I remember how The Ice at the Bottom of the World found its way to me, much like a fish that leapt up out of the river and slapped me in the face as if to say, Hey, look over here! I’d read a review of it in The New York Times Book Review, a review that talked about Richard’s hard-scrabble characters, fathers and sons, sailors newly home from sea, drunken uncles—get the picture?— stories, too, that, like both Hemingway and Anderson, had driving behind them and anchoring them to the page a strong sense of place (Mark Richard’s place being the American south). I surrendered from my tight fist a twenty dollar bill to the bald but bearded bookseller at the Ann Arbor Borders Books—the headquarter store of the now sunken chain—the sort of frivolous purchase that I rarely ever participated in back then when I was a lowly English major whose first job out of college would be working for five bucks under the table at a used bookstore in Detroit. I took The Ice at the Bottom of the World back home with me to my one-room efficiency on North Ingalls Street with the hope of spending the day with a book that I believed would speak and sing to me.

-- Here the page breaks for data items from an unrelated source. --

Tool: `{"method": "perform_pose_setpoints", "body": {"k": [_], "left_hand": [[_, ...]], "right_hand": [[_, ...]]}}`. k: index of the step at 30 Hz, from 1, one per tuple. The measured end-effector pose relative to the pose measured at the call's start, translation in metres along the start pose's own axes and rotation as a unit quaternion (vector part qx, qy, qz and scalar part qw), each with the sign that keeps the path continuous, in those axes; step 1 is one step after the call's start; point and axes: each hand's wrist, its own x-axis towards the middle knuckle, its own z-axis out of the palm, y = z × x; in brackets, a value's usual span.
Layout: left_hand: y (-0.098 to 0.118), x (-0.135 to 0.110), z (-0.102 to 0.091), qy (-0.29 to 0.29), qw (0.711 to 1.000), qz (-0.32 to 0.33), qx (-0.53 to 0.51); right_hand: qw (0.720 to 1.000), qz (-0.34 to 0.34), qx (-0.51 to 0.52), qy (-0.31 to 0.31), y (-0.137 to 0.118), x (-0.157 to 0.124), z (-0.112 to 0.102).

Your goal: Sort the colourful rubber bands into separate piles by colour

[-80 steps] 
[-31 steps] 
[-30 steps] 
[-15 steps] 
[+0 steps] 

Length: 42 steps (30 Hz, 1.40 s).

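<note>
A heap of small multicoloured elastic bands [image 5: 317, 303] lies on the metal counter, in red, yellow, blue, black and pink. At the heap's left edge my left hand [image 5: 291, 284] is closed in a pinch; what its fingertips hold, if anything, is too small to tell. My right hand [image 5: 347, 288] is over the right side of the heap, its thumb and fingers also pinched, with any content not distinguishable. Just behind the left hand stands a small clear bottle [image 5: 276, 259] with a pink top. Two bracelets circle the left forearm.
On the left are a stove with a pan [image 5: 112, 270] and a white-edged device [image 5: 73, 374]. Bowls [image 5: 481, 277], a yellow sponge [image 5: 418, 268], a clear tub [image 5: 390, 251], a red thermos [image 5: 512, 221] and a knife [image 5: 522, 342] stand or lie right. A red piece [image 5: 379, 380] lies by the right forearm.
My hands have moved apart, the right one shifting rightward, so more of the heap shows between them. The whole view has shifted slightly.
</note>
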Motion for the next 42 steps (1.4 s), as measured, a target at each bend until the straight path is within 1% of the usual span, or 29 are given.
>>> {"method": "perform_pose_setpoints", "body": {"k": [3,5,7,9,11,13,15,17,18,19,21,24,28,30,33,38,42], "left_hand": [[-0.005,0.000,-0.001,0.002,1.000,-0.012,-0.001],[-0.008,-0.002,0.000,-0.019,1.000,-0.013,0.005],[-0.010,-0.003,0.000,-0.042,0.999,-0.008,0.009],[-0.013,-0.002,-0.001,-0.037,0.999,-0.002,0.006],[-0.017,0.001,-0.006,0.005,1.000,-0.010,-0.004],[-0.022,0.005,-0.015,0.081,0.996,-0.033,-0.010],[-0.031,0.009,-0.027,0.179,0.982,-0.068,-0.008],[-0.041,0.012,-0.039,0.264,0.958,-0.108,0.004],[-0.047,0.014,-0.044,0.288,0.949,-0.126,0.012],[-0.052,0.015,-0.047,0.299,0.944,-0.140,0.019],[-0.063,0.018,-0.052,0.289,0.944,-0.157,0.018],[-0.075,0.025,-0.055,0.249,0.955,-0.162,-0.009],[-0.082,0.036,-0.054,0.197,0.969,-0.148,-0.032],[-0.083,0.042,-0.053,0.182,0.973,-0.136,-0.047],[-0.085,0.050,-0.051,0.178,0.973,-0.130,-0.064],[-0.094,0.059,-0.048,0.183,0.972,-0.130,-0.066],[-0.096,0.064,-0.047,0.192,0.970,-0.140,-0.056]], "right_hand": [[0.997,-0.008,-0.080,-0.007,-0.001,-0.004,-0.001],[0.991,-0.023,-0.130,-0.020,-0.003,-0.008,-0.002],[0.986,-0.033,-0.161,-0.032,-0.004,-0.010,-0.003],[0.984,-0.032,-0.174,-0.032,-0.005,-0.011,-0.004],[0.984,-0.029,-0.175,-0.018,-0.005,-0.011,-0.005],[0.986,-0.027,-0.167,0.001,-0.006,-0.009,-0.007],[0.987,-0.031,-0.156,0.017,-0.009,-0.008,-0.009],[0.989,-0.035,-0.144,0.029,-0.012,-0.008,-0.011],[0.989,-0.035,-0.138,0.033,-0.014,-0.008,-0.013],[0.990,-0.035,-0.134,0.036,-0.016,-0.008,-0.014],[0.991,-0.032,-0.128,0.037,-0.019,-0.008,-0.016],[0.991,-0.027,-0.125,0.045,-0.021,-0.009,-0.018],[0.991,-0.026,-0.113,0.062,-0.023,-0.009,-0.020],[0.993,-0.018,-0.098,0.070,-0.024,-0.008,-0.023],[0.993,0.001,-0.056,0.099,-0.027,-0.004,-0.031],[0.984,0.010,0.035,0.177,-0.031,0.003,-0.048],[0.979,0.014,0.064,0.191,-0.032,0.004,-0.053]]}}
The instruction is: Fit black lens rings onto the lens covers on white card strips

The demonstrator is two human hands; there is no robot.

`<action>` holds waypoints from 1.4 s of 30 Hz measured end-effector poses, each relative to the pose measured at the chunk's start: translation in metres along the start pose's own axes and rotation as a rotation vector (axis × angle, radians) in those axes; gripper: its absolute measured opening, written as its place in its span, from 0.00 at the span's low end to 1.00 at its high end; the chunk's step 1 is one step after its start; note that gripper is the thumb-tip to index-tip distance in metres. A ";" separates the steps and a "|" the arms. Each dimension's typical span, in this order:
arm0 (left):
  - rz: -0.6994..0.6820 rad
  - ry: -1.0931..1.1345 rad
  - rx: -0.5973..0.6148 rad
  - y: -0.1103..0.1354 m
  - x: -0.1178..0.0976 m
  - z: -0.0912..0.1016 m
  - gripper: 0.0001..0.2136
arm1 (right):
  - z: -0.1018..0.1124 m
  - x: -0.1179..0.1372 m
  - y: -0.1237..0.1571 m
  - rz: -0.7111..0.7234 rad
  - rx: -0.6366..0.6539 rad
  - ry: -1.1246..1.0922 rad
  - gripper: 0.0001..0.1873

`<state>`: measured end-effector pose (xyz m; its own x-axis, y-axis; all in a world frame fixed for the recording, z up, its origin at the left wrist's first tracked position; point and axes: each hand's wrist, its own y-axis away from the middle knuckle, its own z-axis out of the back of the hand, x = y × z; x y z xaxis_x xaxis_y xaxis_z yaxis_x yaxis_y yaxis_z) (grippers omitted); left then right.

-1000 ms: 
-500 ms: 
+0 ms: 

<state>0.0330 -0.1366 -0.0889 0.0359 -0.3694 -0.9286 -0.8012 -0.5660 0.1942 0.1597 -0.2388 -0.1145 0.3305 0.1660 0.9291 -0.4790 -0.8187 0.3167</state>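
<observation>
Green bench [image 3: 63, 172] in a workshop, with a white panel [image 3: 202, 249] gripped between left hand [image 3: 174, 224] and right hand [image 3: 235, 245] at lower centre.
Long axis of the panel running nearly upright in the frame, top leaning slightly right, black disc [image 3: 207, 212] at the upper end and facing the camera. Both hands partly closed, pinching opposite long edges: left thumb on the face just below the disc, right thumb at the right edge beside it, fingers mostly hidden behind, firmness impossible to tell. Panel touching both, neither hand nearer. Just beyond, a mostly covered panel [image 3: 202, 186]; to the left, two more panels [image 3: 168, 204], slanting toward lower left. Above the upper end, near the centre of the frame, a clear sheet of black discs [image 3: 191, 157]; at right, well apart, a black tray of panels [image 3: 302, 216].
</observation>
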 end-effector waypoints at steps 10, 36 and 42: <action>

A day later I was back at Borders to ask for my money back. As I told the bookseller who asked why I was returning the book: “This book,” I sneered, “is unreadable!” The problem, needless to say, wasn’t the book, wasn’t the author, wasn’t the stories themselves. The problem was that I, as its reader, didn’t know how to read a writer whose stories demanded that they be read on their own terms: under their own lingual conditions. I wasn’t ready to read a book that was written not so much in English or the English that I was comfortably familiar with. No, this was a book written in one writer’s singular vision and reinvention of what language can become when we speak it and shape the particulars of our speech onto the page.

A few years later I picked up the book again, this time from a used bookstore for two bucks, but this time I was ready for, I was open to, its rhythms and recursive ways of sentencing a work of fiction. Richard forced me, in the words of the great poet Jack Gilbert, to “unlearn the constellations to see the stars.” I learned, in short, to read Mark Richard the way that Mark Richard demanded to be read: one word, one sound, at a time, taking it slow, savoring every beat, every syllabic bite. It changed the way I read and the way that I wrote and the way that I now write: one word, one sound, at a time. It’s my hope that the mud that I’m now making, with my own words, might also be read, and eaten, in much the same way. I hope you enjoy the taste.